Write out the following listing in full, exactly as it reads.

Start of MATERIAL PROVIDED

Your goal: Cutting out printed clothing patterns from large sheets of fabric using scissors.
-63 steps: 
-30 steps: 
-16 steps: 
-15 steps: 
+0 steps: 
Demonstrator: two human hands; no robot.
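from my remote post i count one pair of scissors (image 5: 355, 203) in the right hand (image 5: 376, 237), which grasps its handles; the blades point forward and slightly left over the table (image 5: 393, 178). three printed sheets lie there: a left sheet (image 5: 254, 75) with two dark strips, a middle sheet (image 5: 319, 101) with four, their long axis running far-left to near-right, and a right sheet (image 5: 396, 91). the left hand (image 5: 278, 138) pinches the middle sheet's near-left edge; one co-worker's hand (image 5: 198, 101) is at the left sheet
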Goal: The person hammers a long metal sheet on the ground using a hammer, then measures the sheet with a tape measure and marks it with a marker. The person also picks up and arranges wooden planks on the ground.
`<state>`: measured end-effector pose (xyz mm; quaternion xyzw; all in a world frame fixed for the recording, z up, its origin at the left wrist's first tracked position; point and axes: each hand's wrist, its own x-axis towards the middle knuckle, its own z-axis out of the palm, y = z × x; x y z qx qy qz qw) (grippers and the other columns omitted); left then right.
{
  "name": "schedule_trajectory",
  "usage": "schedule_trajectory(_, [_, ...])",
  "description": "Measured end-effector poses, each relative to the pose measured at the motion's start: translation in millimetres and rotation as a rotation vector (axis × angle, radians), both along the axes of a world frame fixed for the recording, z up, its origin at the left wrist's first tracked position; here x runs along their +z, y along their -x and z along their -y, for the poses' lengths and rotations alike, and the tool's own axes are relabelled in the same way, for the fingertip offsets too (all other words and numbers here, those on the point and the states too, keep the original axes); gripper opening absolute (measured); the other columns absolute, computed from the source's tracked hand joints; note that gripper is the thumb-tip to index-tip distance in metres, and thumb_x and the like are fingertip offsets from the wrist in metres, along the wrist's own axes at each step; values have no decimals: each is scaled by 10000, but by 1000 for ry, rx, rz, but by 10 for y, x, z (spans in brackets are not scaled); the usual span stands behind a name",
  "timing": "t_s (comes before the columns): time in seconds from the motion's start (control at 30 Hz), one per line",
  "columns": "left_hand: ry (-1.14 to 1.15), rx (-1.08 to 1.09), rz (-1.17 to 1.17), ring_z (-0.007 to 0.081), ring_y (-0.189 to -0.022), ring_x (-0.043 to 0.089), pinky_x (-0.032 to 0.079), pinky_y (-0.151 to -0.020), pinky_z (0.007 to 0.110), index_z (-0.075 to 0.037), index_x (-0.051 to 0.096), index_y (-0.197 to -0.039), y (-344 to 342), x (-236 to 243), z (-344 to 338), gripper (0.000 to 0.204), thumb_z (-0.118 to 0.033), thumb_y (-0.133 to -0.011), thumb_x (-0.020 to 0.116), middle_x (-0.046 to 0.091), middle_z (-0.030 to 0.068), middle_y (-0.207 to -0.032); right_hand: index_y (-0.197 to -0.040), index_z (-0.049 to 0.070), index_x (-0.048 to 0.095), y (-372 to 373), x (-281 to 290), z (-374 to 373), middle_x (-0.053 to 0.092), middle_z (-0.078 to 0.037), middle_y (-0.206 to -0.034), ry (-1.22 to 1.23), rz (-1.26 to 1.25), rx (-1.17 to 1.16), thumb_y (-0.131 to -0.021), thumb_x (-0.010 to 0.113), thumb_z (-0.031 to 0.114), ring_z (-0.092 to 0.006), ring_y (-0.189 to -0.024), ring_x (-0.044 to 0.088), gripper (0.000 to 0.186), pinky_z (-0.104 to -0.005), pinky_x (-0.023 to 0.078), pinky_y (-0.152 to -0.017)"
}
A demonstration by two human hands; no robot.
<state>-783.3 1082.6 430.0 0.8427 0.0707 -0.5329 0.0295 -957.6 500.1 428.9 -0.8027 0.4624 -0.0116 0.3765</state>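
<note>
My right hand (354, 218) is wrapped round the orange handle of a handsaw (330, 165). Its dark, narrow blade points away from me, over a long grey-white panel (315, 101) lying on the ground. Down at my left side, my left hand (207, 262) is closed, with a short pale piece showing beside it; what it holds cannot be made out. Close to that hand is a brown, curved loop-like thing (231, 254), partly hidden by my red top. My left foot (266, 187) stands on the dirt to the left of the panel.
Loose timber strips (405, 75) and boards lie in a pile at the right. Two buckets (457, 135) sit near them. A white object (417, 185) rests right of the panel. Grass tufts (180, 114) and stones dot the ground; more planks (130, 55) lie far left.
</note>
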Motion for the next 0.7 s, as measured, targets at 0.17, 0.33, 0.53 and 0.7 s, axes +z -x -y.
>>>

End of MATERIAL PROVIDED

**WRITTEN REPLY:**
Your goal: Cutting out printed clothing patterns from large sheets of fabric using scissors.
-63 steps: 
-30 steps: 
-16 steps: 
-15 steps: 
+0 steps: 
Demonstrator: two human hands; no robot.
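from my remote post i count one pair of scissors (image 5: 355, 203) in the right hand (image 5: 376, 237), which grasps its handles; the blades point forward and slightly left over the table (image 5: 393, 178). three printed sheets lie there: a left sheet (image 5: 254, 75) with two dark strips, a middle sheet (image 5: 319, 101) with four, their long axis running far-left to near-right, and a right sheet (image 5: 396, 91). the left hand (image 5: 278, 138) pinches the middle sheet's near-left edge; one co-worker's hand (image 5: 198, 101) is at the left sheet
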Goal: The person hammers a long metal sheet on the ground using a hammer, then measures the sheet with a tape measure and marks it with a marker. The person also picks up and arranges wooden planks on the ground.
`<state>`: measured end-effector pose (xyz mm; quaternion xyzw; all in a world frame fixed for the recording, z up, its origin at the left wrist's first tracked position; point and axes: each hand's wrist, its own x-axis towards the middle knuckle, its own z-axis out of the palm, y = z × x; x y z qx qy qz qw) (grippers and the other columns omitted); left then right.
{
  "name": "schedule_trajectory",
  "usage": "schedule_trajectory(_, [_, ...])",
  "description": "Measured end-effector poses, each relative to the pose measured at the motion's start: translation in millimetres and rotation as a rotation vector (axis × angle, radians), both along the axes of a world frame fixed for the recording, z up, its origin at the left wrist's first tracked position; here x runs along their +z, y along their -x and z along their -y, for the poses' lengths and rotations alike, and the tool's own axes are relabelled in the same way, for the fingertip offsets too (all other words and numbers here, those on the point and the states too, keep the original axes); gripper opening absolute (measured); the other columns absolute, computed from the source's tracked hand joints; note that gripper is the thumb-tip to index-tip distance in metres, and thumb_x and the like are fingertip offsets from the wrist in metres, along the wrist's own axes at each step; values have no decimals: each is scaled by 10000, but by 1000 for ry, rx, rz, but by 10 for y, x, z (spans in brackets are not scaled); the usual span stands behind a name",
  "timing": "t_s (comes before the columns): time in seconds from the motion's start (control at 30 Hz), one per line",
  "columns": "left_hand: ry (-1.14 to 1.15), rx (-1.08 to 1.09), rz (-1.17 to 1.17), ring_z (-0.007 to 0.081), ring_y (-0.189 to -0.022), ring_x (-0.043 to 0.089), pinky_x (-0.032 to 0.079), pinky_y (-0.151 to -0.020), pinky_z (0.007 to 0.110), index_z (-0.075 to 0.037), index_x (-0.051 to 0.096), index_y (-0.197 to -0.039), y (-344 to 342), x (-236 to 243), z (-344 to 338), gripper (0.000 to 0.204), thumb_z (-0.118 to 0.033), thumb_y (-0.133 to -0.011), thumb_x (-0.020 to 0.116), middle_x (-0.046 to 0.091), middle_z (-0.030 to 0.068), middle_y (-0.207 to -0.032); right_hand: index_y (-0.197 to -0.040), index_z (-0.049 to 0.070), index_x (-0.048 to 0.095), y (-372 to 373), x (-281 to 290), z (-374 to 373), middle_x (-0.053 to 0.092), middle_z (-0.078 to 0.037), middle_y (-0.206 to -0.034), ry (-1.22 to 1.23), rz (-1.26 to 1.25), rx (-1.17 to 1.16), thumb_y (-0.131 to -0.021), thumb_x (-0.010 to 0.113), thumb_z (-0.031 to 0.114), ring_z (-0.092 to 0.006), ring_y (-0.189 to -0.024), ring_x (-0.044 to 0.088), gripper (0.000 to 0.186), pinky_z (-0.104 to -0.005), pinky_x (-0.023 to 0.078), pinky_y (-0.152 to -0.017)"
}
A demonstration by two human hands; no robot.
<state>-783.3 1082.6 430.0 0.8427 0.0707 -0.5329 0.0295 -957.6 500.1 428.9 -0.8027 0.4624 -0.0116 0.3765</state>
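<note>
My right hand (354, 218) is wrapped round the orange handle of a handsaw (330, 165). Its dark, narrow blade points away from me, over a long grey-white panel (315, 101) lying on the ground. Down at my left side, my left hand (207, 262) is closed, with a short pale piece showing beside it; what it holds cannot be made out. Close to that hand is a brown, curved loop-like thing (231, 254), partly hidden by my red top. My left foot (266, 187) stands on the dirt to the left of the panel.
Loose timber strips (405, 75) and boards lie in a pile at the right. Two buckets (457, 135) sit near them. A white object (417, 185) rests right of the panel. Grass tufts (180, 114) and stones dot the ground; more planks (130, 55) lie far left.
</note>
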Motion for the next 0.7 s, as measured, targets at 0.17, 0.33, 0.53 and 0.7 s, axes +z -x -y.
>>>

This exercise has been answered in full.